Overview
The customer is a Media and Entertainment giant based in the USA. Their Big Data and Analytics workloads were already running on AWS. However, the organization was looking to further optimize their system to improve performance and lower costs. Therefore, Agilisium’s experts were tasked with doing a holistic review of their workload and associated services, to recommend optimization strategies.
The Challenge
The customer’s current setup had a stable 25+ TB workload running on Redshift DS2 instances and had been live for over eight months. However, as the company grew, these workloads evolved, and the costs escalated, and performance slowed. Though the system was fairly performant, the business decided on commissioning Agilisium’s comprehensive assessment offering with a specific focus on Redshift.
Our Solution
The offering was Agilisium’s Redshift Review – a one-of-a-kind in-house assessment and intensive workshop developed to evaluate Redshift based on a host of AWS Well-Architected Framework (WAF) factors. Within two days, a report identifying 16 optimization opportunities across the 5 WAF pillars was presented to the client. The report ranked the recommendations under the based on the positive impact they would have on the system categorized under the 5 WAF pillars. Here are some of the key findings:
- Cost: The client was running their instances on on-demand nodes. Growing data volumes were a considerable factor in this decision.
-
Recommendation:
- Leverage Data placement strategy where aged data is offloaded to S3 and leverage Redshift Spectrum to query
- Use the newly introduced RA3 instances – separates compute and storage (compute needs are down 30-35%) – independently scale storage without touching compute.
- Start with running a small part of their workload, say five nodes, on reserved instances to kickstart their savings.
- Performance: Their system had growing storage requirements; however, their workloads did not need higher compute capacity.
-
Recommendation:
- Use time-series tables to split TB scale monolith tables into multiple year format and use views to combine all tables for reporting purposes.
- Right-size/avoid larger width columns to prevent data spillover to disk and manage memory usage.
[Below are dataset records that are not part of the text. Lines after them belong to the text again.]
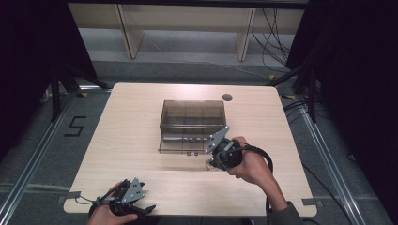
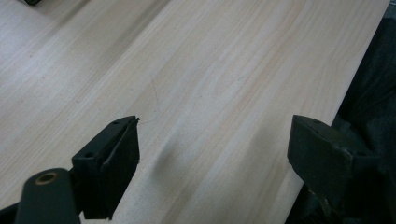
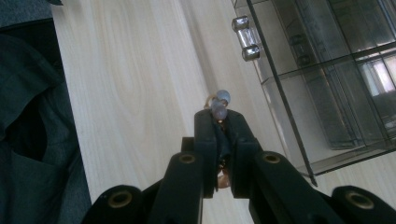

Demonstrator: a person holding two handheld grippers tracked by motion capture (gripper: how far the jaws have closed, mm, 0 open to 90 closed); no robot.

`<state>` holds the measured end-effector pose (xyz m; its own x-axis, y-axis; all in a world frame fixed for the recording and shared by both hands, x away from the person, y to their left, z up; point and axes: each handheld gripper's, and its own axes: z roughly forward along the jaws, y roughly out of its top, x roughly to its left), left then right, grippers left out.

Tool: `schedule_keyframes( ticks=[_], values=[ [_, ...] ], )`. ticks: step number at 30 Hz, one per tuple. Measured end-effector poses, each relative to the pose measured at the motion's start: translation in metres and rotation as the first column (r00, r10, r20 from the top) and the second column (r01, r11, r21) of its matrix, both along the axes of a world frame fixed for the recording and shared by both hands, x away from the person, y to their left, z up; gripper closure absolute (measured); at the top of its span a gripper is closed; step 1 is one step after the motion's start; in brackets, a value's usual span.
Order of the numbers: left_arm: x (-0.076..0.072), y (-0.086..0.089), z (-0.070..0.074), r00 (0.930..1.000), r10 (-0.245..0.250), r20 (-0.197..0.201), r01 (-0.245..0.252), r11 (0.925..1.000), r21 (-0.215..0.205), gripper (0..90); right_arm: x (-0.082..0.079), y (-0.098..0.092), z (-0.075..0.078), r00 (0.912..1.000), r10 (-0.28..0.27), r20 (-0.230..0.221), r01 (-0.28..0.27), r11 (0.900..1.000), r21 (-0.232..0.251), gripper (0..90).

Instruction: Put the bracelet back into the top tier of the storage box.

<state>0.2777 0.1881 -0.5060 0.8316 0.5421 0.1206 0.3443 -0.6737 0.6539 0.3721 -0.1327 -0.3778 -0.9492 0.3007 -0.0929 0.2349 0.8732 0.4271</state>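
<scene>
Gripping a small beaded piece [image 3: 219, 105], the right claw [image 1: 213, 165] has its jaws pressed together on it; two pale round beads and a thin coppery loop stick out past the jaw tips in the right gripper view. What kind of item the beaded piece is cannot be told. In the high view this claw sits just off the near right corner of the clear compartment box [image 1: 192, 124], above the tabletop [image 1: 131, 140]. The box stands at the middle of the tabletop, divided into several cells, with two small metal hinges [image 3: 246, 38] on its edge seen in the right gripper view. The left claw [image 2: 212, 149] rests at the near left edge of the tabletop, well apart from the box. Its jaws stand wide apart with nothing between them; bare wood shows in the gap.
</scene>
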Motion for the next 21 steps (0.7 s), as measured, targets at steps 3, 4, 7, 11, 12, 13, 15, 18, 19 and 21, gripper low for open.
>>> schedule_keyframes(
  ticks=[3,4,7,11,12,13,15,18,19,21],
  values=[
    [0.000,0.000,0.000,1.0000,-0.001,-0.001,0.001,1.0000,0.000,16.9,0.001,0.000,0.003,1.0000,-0.001,0.002,0.001,1.000,-0.004,85.6],
    [0.000,0.000,0.000,1.0000,0.001,0.001,-0.001,1.0000,0.001,16.9,0.001,0.000,0.005,1.0000,-0.001,0.005,0.001,1.000,-0.005,85.6],
    [0.000,0.000,0.000,1.0000,-0.001,0.000,0.001,1.0000,0.000,16.9,0.002,-0.001,0.009,0.9999,-0.003,0.012,0.003,1.000,-0.003,85.6],
    [0.000,0.000,0.000,1.0000,-0.001,0.000,0.001,1.0000,0.000,16.9,0.004,-0.002,0.015,0.9999,0.003,0.015,-0.003,1.000,0.000,85.6],
    [0.000,0.000,-0.001,1.0000,-0.005,-0.004,0.005,1.0000,-0.003,16.9,0.004,-0.002,0.018,1.0000,-0.002,0.006,0.002,1.000,0.001,85.5],
    [0.001,-0.001,-0.001,0.9999,-0.009,-0.009,0.009,1.0000,-0.003,16.9,0.003,-0.002,0.020,1.0000,-0.010,0.001,0.010,1.000,0.000,85.5],
    [0.000,-0.001,-0.001,0.9999,-0.011,-0.011,0.011,0.9999,-0.004,16.9,0.005,-0.001,0.024,1.0000,-0.001,0.010,0.001,1.000,0.000,85.5],
    [0.001,-0.001,-0.001,0.9999,-0.015,-0.008,0.015,0.9999,0.000,16.9,0.007,0.000,0.030,0.9999,0.012,0.013,-0.012,1.000,0.002,85.5],
    [0.000,-0.001,-0.001,1.0000,-0.007,-0.006,0.007,1.0000,-0.003,16.8,0.008,0.001,0.032,0.9997,0.014,0.019,-0.014,1.000,0.001,85.6],
    [0.000,-0.001,-0.001,0.9999,-0.009,-0.008,0.009,0.9999,-0.005,16.9,0.009,0.001,0.035,0.9999,-0.005,0.016,0.005,1.000,-0.003,85.5]
  ],
)
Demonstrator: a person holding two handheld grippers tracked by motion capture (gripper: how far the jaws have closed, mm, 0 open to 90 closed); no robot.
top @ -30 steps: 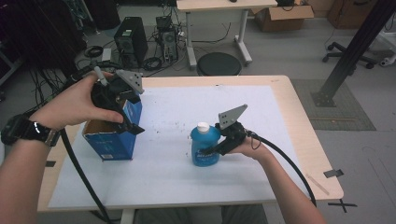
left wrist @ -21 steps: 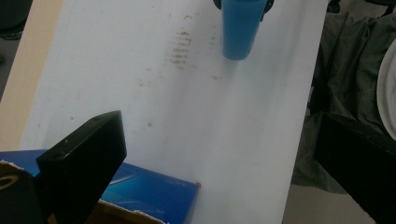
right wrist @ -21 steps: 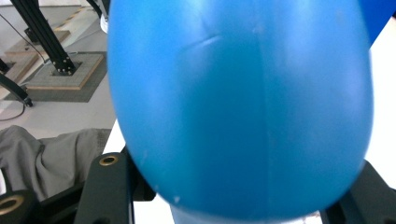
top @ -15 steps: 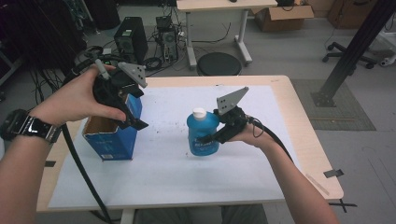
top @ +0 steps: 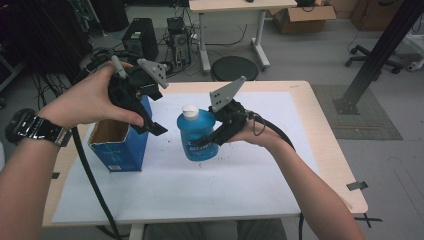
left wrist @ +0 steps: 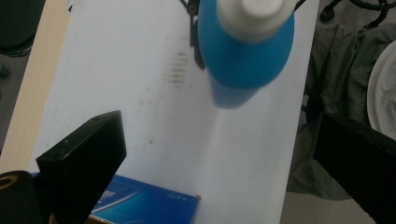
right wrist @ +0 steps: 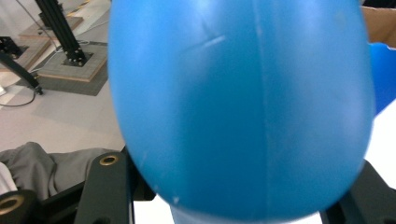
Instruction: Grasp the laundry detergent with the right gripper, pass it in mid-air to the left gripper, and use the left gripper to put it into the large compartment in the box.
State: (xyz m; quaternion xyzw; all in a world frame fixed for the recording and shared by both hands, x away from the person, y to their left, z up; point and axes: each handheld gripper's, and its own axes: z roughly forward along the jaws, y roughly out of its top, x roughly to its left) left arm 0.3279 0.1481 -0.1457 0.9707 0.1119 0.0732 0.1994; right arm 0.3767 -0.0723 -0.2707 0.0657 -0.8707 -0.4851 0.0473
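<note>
While the right claw (top: 212, 142) holds the blue bottle (top: 196, 135) tight between its two jaws, the bottle hangs in the air above the white sheet (top: 240, 175) of the counter (top: 327, 150), upright or only a little tilted, with its white cap (top: 190, 110) on top. In the right gripper view the blue body (right wrist: 243, 107) sits between the black jaws and touches both, so I judge the grip to be firm. The picking up therefore looks done: the bottle touches nothing on the counter.

A little farther to the left, the left claw (top: 150, 122) hovers with its jaws wide apart and with nothing between them. In the left gripper view the two black jaws stand far from each other and the bottle (left wrist: 245, 51) shows beyond them, near but apart.

Below the left claw stands the blue box (top: 120, 142), open at the top; from above its inside looks empty, as far as I can tell. The bottle is just beside the box, not over its opening.

My judgement is that the carrying is about half done. What is left is to bring the bottle over the opening, lower it inside and let go; the free claw could steady the box.
</note>
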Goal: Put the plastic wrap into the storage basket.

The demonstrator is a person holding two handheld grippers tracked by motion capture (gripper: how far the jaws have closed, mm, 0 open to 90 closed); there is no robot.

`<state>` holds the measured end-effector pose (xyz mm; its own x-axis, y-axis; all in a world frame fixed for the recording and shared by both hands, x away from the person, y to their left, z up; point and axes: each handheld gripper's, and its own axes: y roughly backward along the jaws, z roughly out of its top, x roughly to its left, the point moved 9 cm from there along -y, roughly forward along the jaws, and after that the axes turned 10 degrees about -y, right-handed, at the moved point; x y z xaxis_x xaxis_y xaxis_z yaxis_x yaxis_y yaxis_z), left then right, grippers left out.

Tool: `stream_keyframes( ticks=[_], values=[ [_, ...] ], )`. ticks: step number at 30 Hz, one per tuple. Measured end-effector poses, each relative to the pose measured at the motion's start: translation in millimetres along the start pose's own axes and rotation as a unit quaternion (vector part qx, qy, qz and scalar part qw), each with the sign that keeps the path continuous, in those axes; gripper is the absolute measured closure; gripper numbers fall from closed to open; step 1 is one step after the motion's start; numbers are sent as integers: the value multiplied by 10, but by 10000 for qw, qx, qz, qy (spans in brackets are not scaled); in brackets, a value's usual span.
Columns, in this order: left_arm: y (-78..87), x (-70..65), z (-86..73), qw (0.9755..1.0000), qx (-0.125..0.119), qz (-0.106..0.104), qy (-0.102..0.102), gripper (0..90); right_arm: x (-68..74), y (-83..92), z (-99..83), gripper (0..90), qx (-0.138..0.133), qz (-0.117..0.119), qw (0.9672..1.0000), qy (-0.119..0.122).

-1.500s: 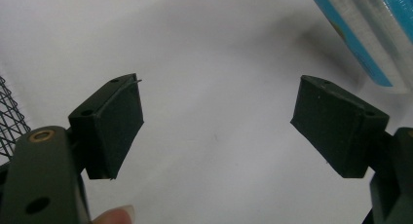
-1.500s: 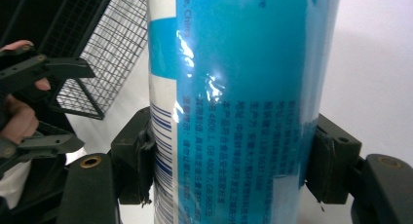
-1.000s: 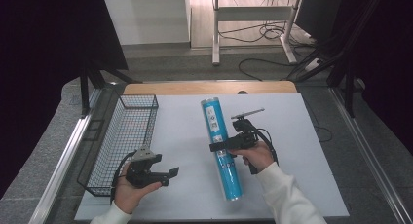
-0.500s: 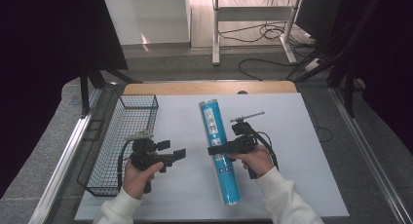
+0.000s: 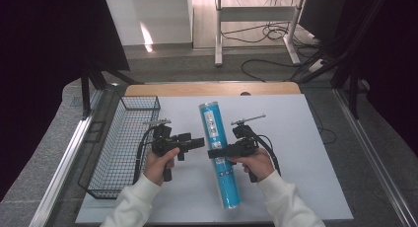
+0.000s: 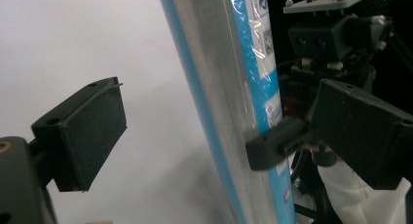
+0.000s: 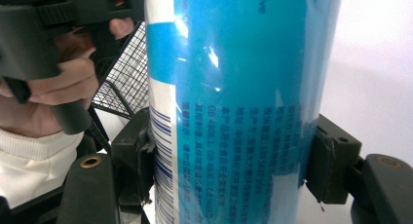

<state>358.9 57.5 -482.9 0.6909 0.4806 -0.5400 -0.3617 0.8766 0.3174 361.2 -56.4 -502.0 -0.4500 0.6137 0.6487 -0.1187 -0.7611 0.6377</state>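
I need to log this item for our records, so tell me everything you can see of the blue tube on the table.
The blue tube is a long cylinder lying flat on the white table, running away from the person. It has a glossy film wrap, a white label panel with print, barcode stripes and a pale cap at its far end. The right tongs clamp it near mid-length, pads pressed on both sides. The left tongs, open, sit just beside it.

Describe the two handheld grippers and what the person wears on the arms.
Both the left gripper and the right gripper are black, pistol-shaped tools with blocky rectangular jaws. Each carries a grey plate on top and trails a black cable. The person's forearms are covered by white sleeves with ribbed cuffs.
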Motion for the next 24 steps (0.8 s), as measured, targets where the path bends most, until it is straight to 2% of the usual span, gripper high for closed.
stream_keyframes(
  ticks=[2,5,8,12,18,24],
  values=[
    [-49,13,20,9999,-39,-64,69,65,2,-6,11,321,-47,17,10000,29],
    [-114,14,42,9994,-75,-273,176,69,13,-8,17,321,-70,63,10000,10],
    [-175,1,71,9982,-128,-487,326,82,34,-20,25,321,-86,151,9998,-31],
    [-241,-12,102,9968,-113,-659,437,105,60,-47,38,321,-91,158,9998,-23],
    [-320,-3,106,9954,-49,-788,538,135,117,-83,62,320,-101,263,9996,-51],
    [-349,14,106,9947,-53,-816,616,236,171,-128,83,320,-105,300,9995,1]
  ],
)
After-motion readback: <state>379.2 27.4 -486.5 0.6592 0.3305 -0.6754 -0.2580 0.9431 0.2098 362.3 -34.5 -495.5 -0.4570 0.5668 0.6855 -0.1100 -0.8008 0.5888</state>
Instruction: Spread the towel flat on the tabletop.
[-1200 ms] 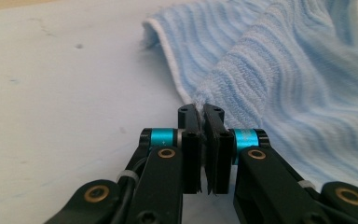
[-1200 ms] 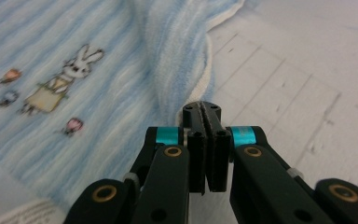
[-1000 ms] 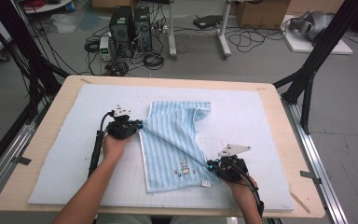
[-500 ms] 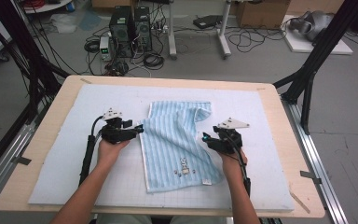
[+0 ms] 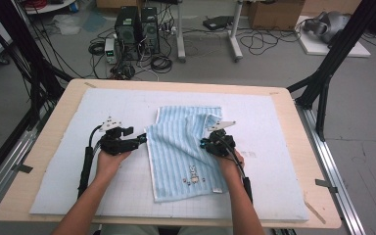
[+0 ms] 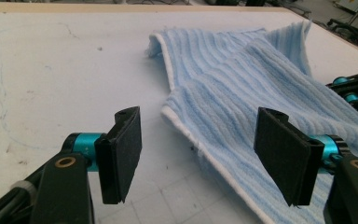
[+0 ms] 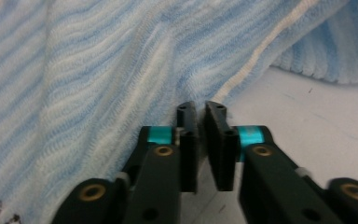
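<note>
The light-blue striped terry towel [image 5: 186, 149] lies partly folded at the middle of the white-padded worktop [image 5: 68, 191]. The right claw [image 5: 206, 142], at the towel's right edge, has just been closing; its jaws stand nearly together, and whether cloth is pinched between them is hard to make out. The left claw [image 6: 198, 154] has been opening and stands wide, astride the towel's white-hemmed left edge. Best to lower it until both pads bracket that hem before closing. The towel's lower layers are hidden.
</note>
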A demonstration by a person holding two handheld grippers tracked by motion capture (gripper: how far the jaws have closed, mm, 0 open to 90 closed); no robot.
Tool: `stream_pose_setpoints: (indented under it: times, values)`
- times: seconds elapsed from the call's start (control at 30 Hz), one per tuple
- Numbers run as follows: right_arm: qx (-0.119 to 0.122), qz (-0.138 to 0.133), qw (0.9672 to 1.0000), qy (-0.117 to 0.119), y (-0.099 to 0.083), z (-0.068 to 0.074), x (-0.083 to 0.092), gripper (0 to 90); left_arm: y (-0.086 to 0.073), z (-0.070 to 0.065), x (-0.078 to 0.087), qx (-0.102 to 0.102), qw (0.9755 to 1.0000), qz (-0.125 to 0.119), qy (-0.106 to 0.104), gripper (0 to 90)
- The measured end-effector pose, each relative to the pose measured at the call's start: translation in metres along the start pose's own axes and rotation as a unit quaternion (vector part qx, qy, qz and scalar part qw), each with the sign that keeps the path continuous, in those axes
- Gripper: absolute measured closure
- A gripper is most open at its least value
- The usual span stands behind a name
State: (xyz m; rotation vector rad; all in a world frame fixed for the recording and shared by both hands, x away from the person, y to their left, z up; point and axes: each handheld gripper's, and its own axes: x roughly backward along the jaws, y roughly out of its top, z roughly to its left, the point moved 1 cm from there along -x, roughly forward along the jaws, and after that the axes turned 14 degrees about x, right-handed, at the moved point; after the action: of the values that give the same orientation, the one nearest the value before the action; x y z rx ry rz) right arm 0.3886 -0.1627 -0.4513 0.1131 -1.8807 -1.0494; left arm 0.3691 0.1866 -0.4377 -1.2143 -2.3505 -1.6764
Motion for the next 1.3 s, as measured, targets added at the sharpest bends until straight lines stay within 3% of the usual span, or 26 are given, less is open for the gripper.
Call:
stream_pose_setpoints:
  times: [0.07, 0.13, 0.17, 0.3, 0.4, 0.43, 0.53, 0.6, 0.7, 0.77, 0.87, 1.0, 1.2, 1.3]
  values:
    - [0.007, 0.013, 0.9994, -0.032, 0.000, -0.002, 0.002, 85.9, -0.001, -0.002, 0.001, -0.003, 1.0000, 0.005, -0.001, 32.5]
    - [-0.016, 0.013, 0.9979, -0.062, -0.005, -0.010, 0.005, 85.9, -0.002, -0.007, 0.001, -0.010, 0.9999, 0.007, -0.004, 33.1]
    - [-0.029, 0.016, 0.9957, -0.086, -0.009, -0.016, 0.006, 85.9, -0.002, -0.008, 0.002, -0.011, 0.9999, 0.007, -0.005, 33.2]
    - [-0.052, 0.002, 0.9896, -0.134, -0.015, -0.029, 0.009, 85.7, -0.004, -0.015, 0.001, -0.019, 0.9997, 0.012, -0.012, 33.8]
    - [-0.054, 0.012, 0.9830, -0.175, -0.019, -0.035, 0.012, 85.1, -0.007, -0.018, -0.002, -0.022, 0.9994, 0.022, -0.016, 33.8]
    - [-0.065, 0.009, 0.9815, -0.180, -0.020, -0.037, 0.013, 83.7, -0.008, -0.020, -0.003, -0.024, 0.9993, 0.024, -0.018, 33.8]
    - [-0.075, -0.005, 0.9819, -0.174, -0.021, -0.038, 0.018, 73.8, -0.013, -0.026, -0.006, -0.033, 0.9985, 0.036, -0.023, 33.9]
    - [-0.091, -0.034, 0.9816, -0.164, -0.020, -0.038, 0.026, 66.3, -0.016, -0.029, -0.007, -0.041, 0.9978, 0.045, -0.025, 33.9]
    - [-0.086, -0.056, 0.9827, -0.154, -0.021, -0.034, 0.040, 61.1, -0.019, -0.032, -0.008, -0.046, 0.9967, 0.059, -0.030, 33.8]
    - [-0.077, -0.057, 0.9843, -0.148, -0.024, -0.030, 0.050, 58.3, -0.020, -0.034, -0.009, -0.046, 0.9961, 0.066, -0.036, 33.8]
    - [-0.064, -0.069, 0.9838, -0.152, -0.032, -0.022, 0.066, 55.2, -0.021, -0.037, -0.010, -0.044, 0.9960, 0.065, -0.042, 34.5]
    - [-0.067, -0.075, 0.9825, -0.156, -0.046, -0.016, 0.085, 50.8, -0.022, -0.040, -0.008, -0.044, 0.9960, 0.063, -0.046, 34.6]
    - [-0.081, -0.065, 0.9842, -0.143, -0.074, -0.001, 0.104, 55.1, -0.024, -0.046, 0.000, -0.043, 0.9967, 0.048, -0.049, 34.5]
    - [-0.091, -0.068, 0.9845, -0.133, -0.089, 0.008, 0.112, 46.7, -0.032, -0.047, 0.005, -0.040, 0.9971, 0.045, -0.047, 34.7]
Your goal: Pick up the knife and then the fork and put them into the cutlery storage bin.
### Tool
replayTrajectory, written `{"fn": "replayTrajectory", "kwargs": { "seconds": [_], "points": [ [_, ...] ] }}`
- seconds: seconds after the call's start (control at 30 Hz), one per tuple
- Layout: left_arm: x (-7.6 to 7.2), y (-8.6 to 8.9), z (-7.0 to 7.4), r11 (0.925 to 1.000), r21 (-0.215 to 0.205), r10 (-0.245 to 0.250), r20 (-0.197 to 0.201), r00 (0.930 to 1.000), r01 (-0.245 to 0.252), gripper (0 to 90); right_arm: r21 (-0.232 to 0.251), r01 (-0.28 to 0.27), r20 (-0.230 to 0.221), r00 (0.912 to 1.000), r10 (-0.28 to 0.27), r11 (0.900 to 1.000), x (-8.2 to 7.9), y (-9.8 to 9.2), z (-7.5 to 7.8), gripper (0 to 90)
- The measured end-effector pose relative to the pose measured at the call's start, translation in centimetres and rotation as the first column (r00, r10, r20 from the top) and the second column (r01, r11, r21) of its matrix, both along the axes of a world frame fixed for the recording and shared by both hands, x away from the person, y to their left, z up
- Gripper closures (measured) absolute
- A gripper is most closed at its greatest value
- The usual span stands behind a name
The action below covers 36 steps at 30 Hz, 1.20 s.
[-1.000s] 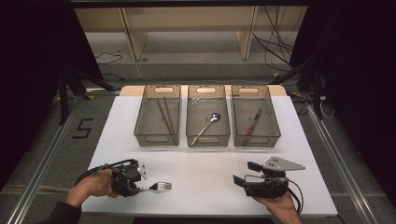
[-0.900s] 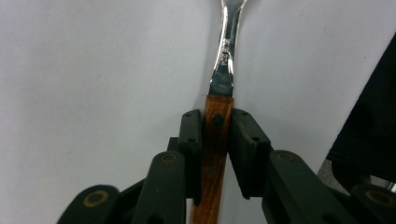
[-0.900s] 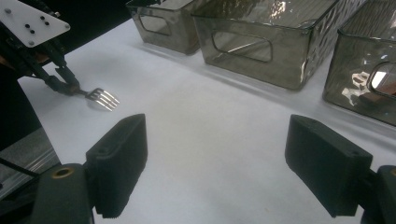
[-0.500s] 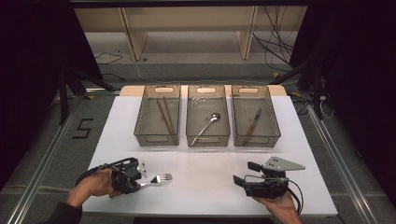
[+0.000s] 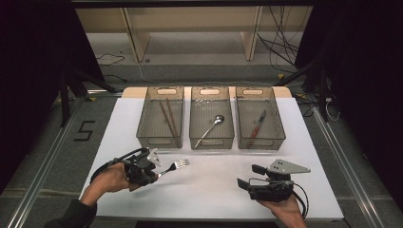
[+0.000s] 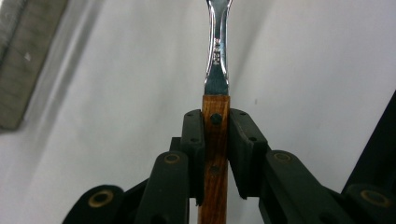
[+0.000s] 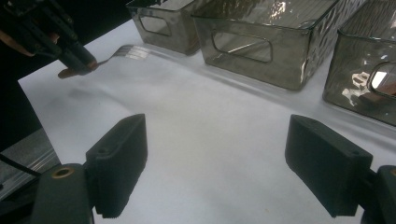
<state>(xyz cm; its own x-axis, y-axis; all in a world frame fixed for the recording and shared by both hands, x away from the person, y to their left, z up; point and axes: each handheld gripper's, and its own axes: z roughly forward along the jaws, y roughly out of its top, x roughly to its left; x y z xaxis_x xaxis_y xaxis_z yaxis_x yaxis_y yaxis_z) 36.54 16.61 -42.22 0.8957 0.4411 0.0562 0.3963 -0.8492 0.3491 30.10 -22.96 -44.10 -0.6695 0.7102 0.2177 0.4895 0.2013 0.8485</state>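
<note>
A fork (image 5: 176,166) with a wooden handle is held off the white table (image 5: 209,190), tines toward the bins. My left gripper (image 5: 155,173) is shut on that handle at the front left. In the left gripper view the pads clamp the brown handle (image 6: 215,140) from both sides, and the steel neck (image 6: 217,56) runs upward. My right gripper (image 5: 249,175) rests at the front right, open with nothing between its fingers (image 7: 119,163). The right gripper view also has the fork (image 7: 126,50) and the left gripper (image 7: 77,58) at the upper left.
Three clear bins stand in a row at the back. The left bin (image 5: 159,141) holds chopsticks (image 5: 167,116), the middle bin (image 5: 212,142) a spoon (image 5: 211,127), the right bin (image 5: 263,141) a red-handled utensil (image 5: 256,126). Dark floor and cables surround the table.
My left gripper has lifted the fork off the table and carried it slightly toward the bins. The right gripper has stayed still.
</note>
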Motion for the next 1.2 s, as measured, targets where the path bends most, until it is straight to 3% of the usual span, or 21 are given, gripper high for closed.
{"fn": "replayTrajectory", "kwargs": {
  "seconds": [0.17, 0.33, 0.47, 0.7, 0.77, 0.93, 0.97, 1.2],
  "points": [
    [0.8, -1.5, 1.2, 0.9968, -0.069, 0.042, 0.036, 0.9985, -0.039, 76.3, 0.001, 0.000, 0.004, 1.0000, 0.000, 1.000, 0.0, -0.1, 0.0, 21.9],
    [1.8, -3.4, 2.4, 0.9892, -0.140, 0.051, 0.065, 0.9966, -0.042, 76.2, -0.002, -0.002, 0.002, 1.0000, 0.002, 1.000, 0.0, 0.0, 0.0, 21.9],
    [2.7, -5.0, 3.3, 0.9754, -0.215, 0.068, 0.083, 0.9943, -0.049, 76.3, 0.000, 0.000, 0.005, 1.0000, 0.000, 1.000, 0.0, -0.1, 0.0, 21.9],
    [4.7, -7.8, 3.9, 0.9512, -0.301, 0.099, 0.092, 0.9908, -0.067, 76.2, 0.004, 0.002, 0.003, 1.0000, -0.002, 1.000, 0.0, -0.2, 0.0, 21.8],
    [5.2, -8.7, 4.1, 0.9404, -0.332, 0.109, 0.089, 0.9900, -0.074, 76.2, 0.005, 0.002, 0.001, 1.0000, -0.002, 1.000, 0.0, -0.3, 0.0, 21.8],
    [6.5, -11.3, 4.7, 0.9219, -0.382, 0.110, 0.096, 0.9893, -0.066, 76.2, 0.005, 0.002, 0.001, 1.0000, -0.002, 1.000, -0.1, -0.3, 0.0, 21.8],
    [6.7, -11.7, 4.8, 0.9211, -0.384, 0.112, 0.100, 0.9886, -0.066, 76.2, 0.005, 0.002, 0.001, 1.0000, -0.002, 1.000, -0.1, -0.3, 0.0, 21.8],
    [8.4, -15.1, 5.8, 0.8895, -0.450, 0.135, 0.098, 0.9859, -0.077, 76.2, 0.007, -0.001, 0.005, 1.0000, 0.001, 1.000, -0.1, -0.3, 0.1, 21.8]
  ]
}}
- Leverage concurrency scaling to manage peak reporting workload and take advantage of the 1-hour free scaling time as credit offered by AWS for every 24 hour of cluster use.
- Limit use of interleaved sort keys to unavoidable scenarios; as concurrency scaling will not work with interleaved sort keys.
- Use the newly introduced RA3 instances – separates compute and storage (compute needs are down 30-35%) – independently scale storage without touching compute.
- Reliability cross region backups were not set up and temporary and staging tables were marked for back up.
-
Recommendation:
- Enable cross region back up for disaster recovery and disable back up of temporary tables to improve back up times.
- Set table backup flags to 0 for temp and staging tables to reduce time to backup and restore.
- Operational excellence: The system had no logs and alerts enabled and did not utilize any automation functionalities that Redshift offered.
-
Recommendation:
- Ensure Redshift’s Audit log feature is turned on to track query performance and connection attempts that would help in troubleshooting.
- Enable Cloudwatch logs and alerts for when resource usage crossed predefined limits.
- Set up auto management of workload to effectively utilize storage and gather statistics.
- The implementation of recommended optimization strategies resulted in 40% lower cost and 30% faster queries.
- With minimal tweaks of the system the client could run a much more secure and resilient workload.